In the early 21st century, the proliferation of online media, digital applications and wireless internet has had a profound impact on the accessibility of information and tools available to travelers. It has even meant that many places can be visited directly from a laptop, tablet, or smart phone. Digital tourism is the term given to the travel experience that is enacted entirely through online media. Google Street View is just one example of a software that allows us to explore foreign cities; many institutions have even made it possible to visit the inside of buildings as well. Technologies like these are changing not only our experience of travel, but also the way we plan and share information about our travels.

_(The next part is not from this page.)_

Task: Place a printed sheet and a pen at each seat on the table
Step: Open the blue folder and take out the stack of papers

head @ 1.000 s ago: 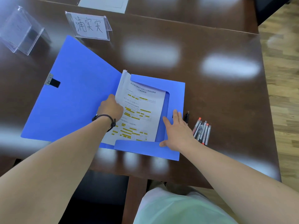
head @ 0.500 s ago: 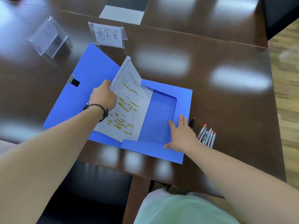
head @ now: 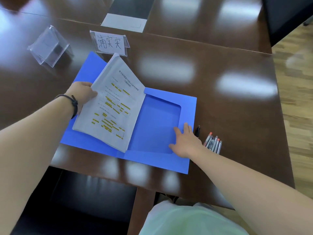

As technology continues to impact the way we travel we can expect any number of the following to become commonplace, and we will have an even more personalized experience of a foreign place with the swipe of a finger: geolocation, better connectivity possibilities, wireless energy, personalization, frame-of-mind recommendations, and Augmented Reality.

The impact of digital technologies on our daily lives as well as our travel experiences is pivotal in how we understand the contemporary experience of non-travel. In the fifteen years since Hotel Vue des Alpes was built, three-dimensional representation technologies have improved exponentially. The field of virtual reality (VR) has been one area to profit from these developments, and VR headsets and applications are currently a booming industry. Travel in particular lends itself to being experienced through VR, and has numerous possibilities, for example, in education (making class fieldtrips more affordable and easier to manage), tourist industry (it would be easier for an agent to sell a holiday if they could give a consumer a taste in advance), and socializing (will you be able to meet new people in VR while traveling?). VR also represents an important moment in technology where the effect of narrative, presence and interactivity have reached a capacity to engage the user in a more immersive experience than previously possible with traditional panoramic photos.

My research looks at how we perceive and enact travel today through analysis of the designed images and objects that we actively engage with, and which encourage or enable us to travel—whether that be physically, imaginatively or a mixture of both.